▶ _TASK_: Under this line are the records; write out word for word the part that begins at the line containing "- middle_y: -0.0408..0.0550" and ends at the line containing "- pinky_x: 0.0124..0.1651", and no more.

### EXERCISE DATA

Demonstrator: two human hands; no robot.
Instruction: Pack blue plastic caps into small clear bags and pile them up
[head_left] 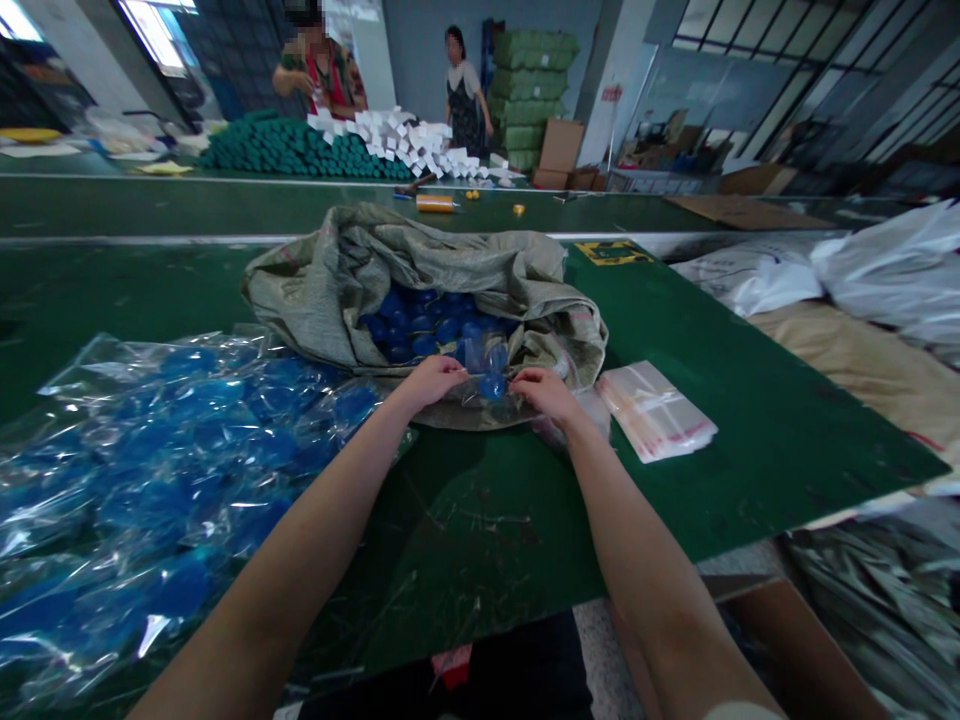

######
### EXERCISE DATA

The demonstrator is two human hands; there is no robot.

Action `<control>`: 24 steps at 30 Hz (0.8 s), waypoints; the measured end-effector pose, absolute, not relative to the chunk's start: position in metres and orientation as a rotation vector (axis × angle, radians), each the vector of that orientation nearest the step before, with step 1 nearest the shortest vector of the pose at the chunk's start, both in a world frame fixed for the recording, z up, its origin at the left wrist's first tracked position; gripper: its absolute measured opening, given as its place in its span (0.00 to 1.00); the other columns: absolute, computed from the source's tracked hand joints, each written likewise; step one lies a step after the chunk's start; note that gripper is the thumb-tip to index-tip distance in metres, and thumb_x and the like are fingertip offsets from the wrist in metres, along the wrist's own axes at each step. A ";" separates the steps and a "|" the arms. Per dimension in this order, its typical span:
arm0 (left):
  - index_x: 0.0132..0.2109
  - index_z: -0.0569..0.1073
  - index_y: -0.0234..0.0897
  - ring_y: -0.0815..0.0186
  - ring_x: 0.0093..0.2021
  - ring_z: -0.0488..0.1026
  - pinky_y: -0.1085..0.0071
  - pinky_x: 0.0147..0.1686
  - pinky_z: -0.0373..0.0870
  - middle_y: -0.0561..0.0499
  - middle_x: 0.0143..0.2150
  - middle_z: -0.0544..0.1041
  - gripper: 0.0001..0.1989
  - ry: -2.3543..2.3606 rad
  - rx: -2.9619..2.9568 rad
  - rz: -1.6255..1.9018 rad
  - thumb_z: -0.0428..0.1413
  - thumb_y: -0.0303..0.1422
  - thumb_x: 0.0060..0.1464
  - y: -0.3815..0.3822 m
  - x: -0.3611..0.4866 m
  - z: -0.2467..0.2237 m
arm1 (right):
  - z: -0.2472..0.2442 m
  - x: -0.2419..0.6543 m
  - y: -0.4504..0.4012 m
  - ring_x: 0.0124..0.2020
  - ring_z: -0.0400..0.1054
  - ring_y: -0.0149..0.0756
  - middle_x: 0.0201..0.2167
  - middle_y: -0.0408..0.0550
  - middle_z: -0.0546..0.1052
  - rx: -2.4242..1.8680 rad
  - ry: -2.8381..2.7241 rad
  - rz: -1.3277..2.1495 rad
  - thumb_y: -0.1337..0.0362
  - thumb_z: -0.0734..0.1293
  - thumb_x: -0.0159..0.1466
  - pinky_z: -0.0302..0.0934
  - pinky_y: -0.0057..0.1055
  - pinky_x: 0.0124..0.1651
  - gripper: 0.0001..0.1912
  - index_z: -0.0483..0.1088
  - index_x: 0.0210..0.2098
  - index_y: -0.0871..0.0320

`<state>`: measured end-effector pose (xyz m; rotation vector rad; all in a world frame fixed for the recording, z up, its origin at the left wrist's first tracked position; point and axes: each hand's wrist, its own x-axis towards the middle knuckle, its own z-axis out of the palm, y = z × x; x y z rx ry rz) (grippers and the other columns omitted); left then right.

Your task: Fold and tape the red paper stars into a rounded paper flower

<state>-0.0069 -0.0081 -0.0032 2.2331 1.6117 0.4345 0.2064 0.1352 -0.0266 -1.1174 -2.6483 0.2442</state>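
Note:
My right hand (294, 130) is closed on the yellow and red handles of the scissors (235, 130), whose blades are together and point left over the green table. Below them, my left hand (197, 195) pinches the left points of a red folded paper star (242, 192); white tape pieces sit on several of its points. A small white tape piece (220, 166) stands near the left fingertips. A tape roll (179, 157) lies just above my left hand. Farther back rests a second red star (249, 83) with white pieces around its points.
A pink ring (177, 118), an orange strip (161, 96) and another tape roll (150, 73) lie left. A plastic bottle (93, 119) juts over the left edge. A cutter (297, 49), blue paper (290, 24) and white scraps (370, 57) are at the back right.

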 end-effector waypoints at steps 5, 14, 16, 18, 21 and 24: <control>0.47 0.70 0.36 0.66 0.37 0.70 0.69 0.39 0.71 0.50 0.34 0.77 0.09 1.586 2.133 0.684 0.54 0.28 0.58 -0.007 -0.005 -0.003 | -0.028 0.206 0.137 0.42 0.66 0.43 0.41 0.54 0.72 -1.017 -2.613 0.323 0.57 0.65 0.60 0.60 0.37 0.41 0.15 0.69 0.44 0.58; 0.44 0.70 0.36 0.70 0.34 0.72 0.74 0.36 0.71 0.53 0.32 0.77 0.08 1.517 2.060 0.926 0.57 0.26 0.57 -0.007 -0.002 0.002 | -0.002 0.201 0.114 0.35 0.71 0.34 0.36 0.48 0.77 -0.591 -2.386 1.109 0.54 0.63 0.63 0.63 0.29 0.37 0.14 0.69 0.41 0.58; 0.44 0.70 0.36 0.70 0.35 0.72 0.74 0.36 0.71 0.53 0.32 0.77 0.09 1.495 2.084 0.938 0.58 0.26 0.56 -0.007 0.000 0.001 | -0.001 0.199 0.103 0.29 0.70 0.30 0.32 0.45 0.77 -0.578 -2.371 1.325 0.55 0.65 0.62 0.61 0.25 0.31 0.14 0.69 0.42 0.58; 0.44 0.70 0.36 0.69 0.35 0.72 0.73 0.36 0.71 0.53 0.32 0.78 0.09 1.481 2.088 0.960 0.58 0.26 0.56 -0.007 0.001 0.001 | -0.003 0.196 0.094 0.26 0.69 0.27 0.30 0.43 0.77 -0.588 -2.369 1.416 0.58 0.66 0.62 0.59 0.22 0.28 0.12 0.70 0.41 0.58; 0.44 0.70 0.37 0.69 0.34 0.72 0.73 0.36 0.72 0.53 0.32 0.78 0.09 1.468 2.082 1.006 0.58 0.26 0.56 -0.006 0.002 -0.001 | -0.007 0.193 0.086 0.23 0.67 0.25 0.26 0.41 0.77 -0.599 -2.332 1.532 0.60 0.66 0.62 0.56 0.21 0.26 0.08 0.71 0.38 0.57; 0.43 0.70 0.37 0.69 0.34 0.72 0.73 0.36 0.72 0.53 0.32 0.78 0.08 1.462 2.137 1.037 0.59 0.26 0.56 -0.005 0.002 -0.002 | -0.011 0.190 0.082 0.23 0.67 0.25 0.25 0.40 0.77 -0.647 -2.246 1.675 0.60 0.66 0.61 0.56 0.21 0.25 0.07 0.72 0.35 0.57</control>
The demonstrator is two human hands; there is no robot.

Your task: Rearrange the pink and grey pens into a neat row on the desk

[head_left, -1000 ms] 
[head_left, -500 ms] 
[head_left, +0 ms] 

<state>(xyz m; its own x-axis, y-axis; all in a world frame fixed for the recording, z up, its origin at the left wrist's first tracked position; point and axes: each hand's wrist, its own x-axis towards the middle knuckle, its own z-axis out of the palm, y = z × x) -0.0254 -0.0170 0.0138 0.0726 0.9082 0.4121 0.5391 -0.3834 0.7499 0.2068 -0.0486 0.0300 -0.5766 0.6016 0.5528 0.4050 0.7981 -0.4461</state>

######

▶ _TASK ANSWER_:
  - middle_y: -0.0408..0.0550
  - middle_z: -0.0546..0.1052
  - rx: -2.4242..1.8680 rad
  - ry: -2.8381..2.7241 rad
  - rz: -1.3277..2.1495 rad
  - thumb_y: -0.1337..0.0362
  - thumb_z: -0.0734..0.1293
  - thumb_x: -0.0159..0.1466
  - pinky_z: -0.0302..0.0934
  - pinky_y: -0.0057..0.1055
  - pinky_x: 0.0124..0.1651

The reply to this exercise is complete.